| EXERCISE DIRECTIONS |
Copy each line from the data that has the word "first" in it.

| EXTRACTED ENTRIES |
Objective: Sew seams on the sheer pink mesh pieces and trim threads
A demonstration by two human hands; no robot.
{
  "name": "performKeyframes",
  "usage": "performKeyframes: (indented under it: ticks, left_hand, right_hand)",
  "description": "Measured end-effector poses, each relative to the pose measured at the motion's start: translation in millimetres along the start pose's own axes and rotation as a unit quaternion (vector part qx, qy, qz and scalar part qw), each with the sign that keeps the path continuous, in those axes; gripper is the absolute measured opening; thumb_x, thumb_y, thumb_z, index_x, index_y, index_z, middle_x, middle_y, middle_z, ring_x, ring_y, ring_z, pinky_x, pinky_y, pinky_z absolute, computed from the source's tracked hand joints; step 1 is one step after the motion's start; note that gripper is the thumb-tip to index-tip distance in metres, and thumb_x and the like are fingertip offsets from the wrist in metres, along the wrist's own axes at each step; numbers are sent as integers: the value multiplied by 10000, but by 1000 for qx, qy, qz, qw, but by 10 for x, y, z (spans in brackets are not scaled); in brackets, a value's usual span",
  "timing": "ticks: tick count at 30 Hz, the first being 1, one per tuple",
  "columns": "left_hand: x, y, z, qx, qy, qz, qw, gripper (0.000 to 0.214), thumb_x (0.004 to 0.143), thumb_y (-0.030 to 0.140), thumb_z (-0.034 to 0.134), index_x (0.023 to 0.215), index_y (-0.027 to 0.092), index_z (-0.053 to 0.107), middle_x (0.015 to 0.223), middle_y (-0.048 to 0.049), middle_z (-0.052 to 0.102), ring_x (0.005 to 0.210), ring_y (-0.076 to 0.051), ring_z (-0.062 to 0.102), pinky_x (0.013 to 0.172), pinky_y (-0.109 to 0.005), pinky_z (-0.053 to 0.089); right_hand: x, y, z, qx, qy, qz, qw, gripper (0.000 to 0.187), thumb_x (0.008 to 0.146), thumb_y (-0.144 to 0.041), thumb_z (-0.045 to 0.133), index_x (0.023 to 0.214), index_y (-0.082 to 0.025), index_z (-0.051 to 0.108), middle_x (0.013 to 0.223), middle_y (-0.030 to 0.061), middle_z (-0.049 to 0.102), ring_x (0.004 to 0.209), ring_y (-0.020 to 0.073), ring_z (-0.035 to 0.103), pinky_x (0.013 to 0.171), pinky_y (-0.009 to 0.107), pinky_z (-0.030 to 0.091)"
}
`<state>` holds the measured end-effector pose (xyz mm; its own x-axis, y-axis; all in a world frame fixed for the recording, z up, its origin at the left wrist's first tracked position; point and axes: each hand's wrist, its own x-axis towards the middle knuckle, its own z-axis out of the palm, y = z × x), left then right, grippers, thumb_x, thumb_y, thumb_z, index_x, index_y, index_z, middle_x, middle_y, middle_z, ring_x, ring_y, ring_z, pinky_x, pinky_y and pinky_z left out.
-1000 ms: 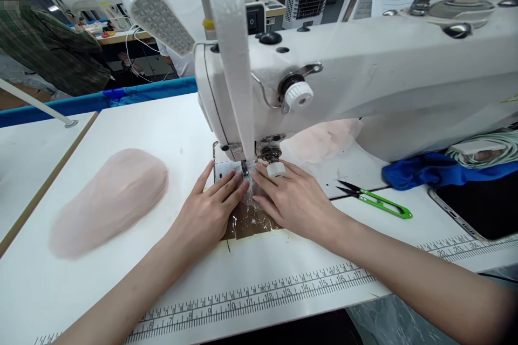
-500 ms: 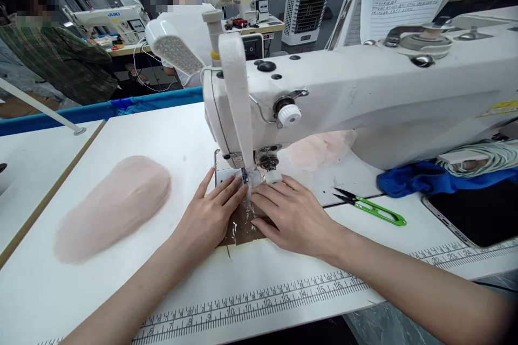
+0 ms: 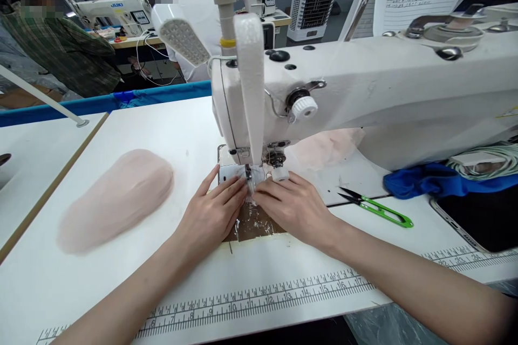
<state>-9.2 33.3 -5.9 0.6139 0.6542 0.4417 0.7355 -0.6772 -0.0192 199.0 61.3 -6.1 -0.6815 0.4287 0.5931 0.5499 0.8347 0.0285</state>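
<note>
My left hand (image 3: 210, 215) lies flat with fingers stretched toward the needle of the white sewing machine (image 3: 364, 91). My right hand (image 3: 293, 205) lies flat opposite it, fingertips almost meeting the left ones under the presser foot (image 3: 247, 172). Both press on a thin, clear, shiny piece of material (image 3: 253, 218) over a brown taped patch on the table. What lies directly under the needle is too small to make out.
A pile of pale pink sheer fabric (image 3: 117, 199) lies to the left, and more pink fabric (image 3: 324, 145) behind the machine. Green thread snips (image 3: 376, 207), a blue cloth (image 3: 437, 180) and a dark phone (image 3: 481, 221) lie to the right. Printed rulers (image 3: 263, 299) edge the table. Other people work behind.
Both hands stay pressed flat at the needle; the fingertips have crept slightly closer together. The view has shifted a little as my head moved.
</note>
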Motion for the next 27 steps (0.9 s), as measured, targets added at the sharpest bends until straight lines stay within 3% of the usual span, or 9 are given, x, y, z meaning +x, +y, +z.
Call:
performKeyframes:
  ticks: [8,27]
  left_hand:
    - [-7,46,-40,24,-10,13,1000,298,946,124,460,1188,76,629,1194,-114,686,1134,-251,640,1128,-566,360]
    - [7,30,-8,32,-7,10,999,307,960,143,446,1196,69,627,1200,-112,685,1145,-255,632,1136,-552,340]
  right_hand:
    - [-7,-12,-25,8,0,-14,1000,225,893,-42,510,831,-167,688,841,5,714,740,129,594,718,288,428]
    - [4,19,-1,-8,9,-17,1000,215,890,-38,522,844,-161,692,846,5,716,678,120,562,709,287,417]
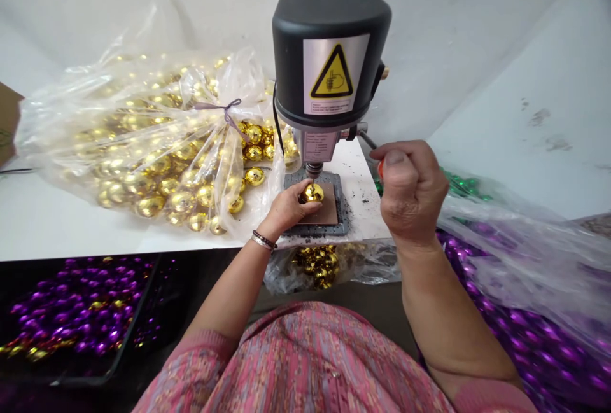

| ANSWER TO THE PROBLEM |
  "timing": "ticks: tick count at 30 Hz, the first being 1, one per tuple",
`<state>` holds the measured end-effector pose (xyz mm; its own x-axis, y-axis; all in a world frame fixed for the recording, z up, its origin at the left wrist's first tracked position; point and axes: each hand's wrist, its own x-axis towards the middle knuckle, its own z-axis out of the palm, y = z × x), left then right, grippers, thumb_x, thumb_y, thumb_z, index_x, index_y, index_z, middle_x, middle_y, middle_z, ring_x, ring_y, ring_z, pinky_x, pinky_y and pinky_z left out.

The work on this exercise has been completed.